:: EXERCISE ::
Go through the material and copy every line in which "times" appears.

:: EXERCISE DATA ::
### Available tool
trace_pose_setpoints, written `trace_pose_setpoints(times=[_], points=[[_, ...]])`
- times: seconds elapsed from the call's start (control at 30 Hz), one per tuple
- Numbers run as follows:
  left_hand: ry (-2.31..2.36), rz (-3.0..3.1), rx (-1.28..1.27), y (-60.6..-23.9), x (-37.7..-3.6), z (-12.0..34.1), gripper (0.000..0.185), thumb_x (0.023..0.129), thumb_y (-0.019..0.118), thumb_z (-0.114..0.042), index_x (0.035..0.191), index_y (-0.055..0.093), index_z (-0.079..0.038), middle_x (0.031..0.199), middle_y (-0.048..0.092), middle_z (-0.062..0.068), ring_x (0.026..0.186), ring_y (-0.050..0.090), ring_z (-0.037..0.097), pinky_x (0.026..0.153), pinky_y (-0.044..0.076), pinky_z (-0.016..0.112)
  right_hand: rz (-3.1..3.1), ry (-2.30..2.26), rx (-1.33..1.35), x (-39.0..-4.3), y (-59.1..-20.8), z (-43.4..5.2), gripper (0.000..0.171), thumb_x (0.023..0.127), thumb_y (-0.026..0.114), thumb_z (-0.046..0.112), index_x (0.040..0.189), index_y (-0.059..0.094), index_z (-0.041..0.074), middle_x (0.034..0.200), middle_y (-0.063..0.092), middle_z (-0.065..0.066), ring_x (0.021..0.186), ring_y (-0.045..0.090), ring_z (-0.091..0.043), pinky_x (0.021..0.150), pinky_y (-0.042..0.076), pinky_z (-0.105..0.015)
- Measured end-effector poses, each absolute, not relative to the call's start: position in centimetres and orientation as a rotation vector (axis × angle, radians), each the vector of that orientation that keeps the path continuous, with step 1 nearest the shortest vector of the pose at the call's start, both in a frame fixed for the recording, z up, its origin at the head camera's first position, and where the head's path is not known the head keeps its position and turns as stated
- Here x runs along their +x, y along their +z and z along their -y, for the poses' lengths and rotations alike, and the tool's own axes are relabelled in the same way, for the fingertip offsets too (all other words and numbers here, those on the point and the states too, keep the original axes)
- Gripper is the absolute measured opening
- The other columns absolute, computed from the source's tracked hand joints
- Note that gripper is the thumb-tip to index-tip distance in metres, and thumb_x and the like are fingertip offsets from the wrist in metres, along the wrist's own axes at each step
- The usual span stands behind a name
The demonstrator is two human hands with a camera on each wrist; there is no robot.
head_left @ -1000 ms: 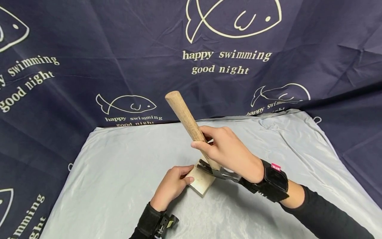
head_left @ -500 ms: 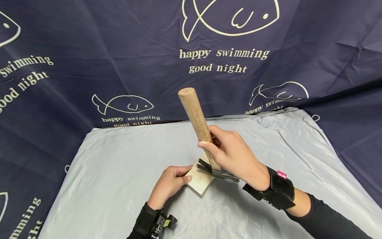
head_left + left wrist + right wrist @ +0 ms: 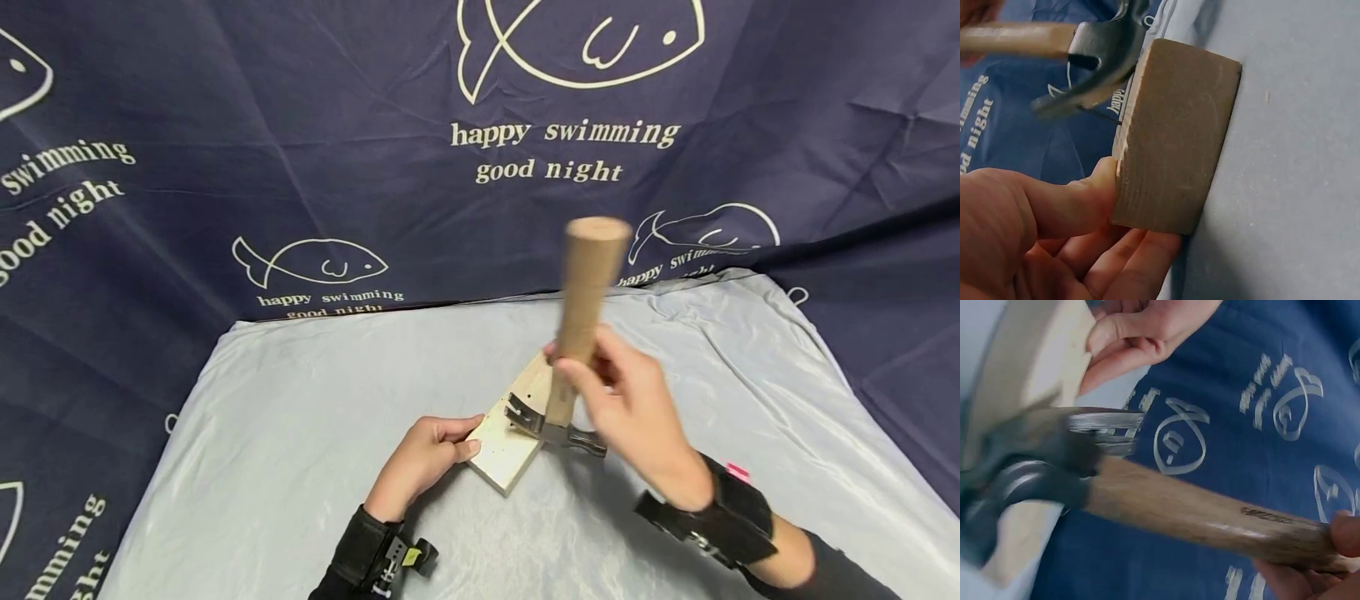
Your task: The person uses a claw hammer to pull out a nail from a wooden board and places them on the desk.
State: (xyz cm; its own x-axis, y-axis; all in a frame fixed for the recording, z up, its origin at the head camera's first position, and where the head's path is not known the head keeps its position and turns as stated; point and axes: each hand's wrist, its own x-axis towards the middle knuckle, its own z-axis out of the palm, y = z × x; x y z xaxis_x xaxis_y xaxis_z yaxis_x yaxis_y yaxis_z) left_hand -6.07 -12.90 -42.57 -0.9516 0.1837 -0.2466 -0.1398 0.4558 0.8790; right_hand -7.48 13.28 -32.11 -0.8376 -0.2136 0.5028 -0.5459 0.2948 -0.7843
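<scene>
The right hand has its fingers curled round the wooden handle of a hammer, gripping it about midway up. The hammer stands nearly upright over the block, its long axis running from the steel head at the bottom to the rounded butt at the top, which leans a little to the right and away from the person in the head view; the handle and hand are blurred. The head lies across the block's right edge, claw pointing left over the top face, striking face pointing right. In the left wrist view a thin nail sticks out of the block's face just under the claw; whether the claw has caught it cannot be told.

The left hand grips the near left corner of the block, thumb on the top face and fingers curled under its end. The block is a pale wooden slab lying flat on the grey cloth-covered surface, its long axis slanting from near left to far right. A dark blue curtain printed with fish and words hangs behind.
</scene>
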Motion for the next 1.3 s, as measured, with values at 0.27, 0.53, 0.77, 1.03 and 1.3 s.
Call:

:: ANSWER TO THE PROBLEM ::
trace_pose_setpoints, written `trace_pose_setpoints(times=[_], points=[[_, ...]])`
- times: seconds elapsed from the call's start (control at 30 Hz), one per tuple

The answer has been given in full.